Desde que aterrizamos en este mundo comienza, como dice el autor de Los cuatro acuerdos, Miguel Ruiz, la domesticación. Es decir, tienes que actuar y pensar como los demás, y si lo haces diferentes, te catalogan de rebelde, o inadaptado. Más tarde, cuando empecé a leer libros, comprendí que sin rebeldía la sociedad no avanza, se estanca. Y entonces, asumirnos la rebeldía como un modo de vida. Eso pasó conmigo. Cuando transito los 83 años de vida, me convenzo de que haberme rebelado contra la injusticia fue mi mejor y más grande decisión. He pagado cárcel y atropellos por mis actos rebeldes, pero soy feliz, a mi edad; un hombre de intachable e inmodificable rebeldía.

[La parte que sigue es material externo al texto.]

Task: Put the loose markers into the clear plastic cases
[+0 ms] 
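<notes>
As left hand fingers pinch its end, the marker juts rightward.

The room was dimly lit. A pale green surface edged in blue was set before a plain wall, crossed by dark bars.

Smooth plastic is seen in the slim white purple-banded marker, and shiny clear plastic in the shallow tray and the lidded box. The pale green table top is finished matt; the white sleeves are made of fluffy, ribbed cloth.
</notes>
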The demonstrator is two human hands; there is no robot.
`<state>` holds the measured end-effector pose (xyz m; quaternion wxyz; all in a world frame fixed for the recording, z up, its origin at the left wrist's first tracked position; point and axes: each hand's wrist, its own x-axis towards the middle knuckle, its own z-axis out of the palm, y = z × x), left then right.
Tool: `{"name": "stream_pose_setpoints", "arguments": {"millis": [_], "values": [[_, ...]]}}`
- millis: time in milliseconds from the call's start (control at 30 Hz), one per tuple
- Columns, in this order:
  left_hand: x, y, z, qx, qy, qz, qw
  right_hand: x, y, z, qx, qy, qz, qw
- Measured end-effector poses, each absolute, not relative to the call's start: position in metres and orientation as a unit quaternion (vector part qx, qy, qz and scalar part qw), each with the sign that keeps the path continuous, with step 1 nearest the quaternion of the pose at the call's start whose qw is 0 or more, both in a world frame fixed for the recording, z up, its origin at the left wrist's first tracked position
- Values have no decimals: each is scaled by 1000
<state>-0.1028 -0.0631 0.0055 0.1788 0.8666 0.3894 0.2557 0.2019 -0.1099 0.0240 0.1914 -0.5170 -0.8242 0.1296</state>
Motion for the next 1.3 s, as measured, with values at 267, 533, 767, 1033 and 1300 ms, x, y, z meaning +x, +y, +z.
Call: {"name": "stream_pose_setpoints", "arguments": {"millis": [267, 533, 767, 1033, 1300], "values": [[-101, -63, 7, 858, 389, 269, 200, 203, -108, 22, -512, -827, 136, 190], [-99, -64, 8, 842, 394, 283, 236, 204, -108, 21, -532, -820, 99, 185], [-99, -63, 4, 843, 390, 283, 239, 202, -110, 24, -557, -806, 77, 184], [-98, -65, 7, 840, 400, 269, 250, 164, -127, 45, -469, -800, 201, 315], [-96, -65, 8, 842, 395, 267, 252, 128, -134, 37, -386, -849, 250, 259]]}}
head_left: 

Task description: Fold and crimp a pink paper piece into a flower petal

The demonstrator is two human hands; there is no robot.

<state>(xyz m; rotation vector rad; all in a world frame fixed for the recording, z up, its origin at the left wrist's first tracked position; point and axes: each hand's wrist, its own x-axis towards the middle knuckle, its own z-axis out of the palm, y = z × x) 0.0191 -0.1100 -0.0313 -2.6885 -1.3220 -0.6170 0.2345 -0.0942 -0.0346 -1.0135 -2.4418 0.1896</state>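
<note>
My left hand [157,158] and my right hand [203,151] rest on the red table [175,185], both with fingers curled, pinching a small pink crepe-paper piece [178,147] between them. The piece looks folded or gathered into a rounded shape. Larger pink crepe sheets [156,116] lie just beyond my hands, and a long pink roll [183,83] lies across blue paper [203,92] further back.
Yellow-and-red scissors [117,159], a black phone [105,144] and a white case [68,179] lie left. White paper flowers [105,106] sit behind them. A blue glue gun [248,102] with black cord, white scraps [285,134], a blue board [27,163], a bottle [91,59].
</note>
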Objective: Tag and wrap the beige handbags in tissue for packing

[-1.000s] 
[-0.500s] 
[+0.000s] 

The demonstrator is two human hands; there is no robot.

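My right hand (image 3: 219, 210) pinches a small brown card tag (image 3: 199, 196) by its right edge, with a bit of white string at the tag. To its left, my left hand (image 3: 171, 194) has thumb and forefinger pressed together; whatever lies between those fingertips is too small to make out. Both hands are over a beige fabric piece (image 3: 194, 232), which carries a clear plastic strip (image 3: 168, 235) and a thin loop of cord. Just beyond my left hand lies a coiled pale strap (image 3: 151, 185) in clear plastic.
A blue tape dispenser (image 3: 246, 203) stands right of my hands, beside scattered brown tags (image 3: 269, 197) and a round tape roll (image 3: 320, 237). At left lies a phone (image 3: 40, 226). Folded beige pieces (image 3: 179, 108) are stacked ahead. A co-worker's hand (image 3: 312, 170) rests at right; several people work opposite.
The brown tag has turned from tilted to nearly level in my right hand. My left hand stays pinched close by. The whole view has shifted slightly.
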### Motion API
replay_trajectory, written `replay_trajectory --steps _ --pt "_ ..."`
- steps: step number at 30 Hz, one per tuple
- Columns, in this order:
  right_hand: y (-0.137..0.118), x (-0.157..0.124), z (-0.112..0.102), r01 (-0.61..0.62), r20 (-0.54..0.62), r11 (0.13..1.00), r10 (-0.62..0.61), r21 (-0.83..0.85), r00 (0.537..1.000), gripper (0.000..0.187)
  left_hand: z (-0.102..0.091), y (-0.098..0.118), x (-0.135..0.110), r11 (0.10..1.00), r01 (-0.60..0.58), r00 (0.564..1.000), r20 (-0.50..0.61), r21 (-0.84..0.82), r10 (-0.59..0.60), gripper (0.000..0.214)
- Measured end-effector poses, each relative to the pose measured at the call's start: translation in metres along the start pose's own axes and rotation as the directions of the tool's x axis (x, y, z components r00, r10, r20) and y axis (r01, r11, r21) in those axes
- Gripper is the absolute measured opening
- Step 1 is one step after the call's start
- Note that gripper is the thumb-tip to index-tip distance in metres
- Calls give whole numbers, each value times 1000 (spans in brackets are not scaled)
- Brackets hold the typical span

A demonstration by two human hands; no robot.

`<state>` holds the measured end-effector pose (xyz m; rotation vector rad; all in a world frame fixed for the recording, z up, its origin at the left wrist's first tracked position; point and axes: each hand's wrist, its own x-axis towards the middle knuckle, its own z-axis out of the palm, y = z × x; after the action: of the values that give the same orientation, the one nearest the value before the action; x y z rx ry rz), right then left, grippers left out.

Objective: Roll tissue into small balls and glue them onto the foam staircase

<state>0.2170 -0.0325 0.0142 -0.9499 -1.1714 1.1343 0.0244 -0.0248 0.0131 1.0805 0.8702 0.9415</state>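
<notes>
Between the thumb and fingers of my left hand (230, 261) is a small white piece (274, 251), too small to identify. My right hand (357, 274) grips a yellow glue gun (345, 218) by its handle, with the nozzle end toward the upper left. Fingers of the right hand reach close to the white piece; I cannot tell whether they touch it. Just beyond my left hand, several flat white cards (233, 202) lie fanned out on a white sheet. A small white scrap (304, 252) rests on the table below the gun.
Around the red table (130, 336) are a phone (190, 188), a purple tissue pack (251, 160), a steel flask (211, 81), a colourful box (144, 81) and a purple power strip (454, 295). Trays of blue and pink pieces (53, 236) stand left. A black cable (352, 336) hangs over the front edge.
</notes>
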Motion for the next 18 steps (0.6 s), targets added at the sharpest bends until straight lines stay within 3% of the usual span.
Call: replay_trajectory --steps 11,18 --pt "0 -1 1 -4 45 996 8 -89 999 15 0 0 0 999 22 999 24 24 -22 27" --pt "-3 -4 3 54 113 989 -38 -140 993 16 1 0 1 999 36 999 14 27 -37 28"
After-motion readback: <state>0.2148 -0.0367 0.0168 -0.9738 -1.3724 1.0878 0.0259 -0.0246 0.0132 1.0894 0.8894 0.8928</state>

Me despido con un par de frases. La primera es de Lucas Leys, y dice: "La rebeldía puede ser un don maravilloso. Es la rebeldía la que dispara la creatividad, la exploración, el progreso y las revoluciones". Y la segunda es del cantautor cubano Silvio Rodríguez, quien nos dejó este hermoso regalo: "Dirán que pasó de moda la locura, dirán que la gente es mala y no merece, más yo seguiré soñando travesuras. Acaso multiplicar panes y peces".
Villahermosa, Tabasco, México, 29 de enero de 2021.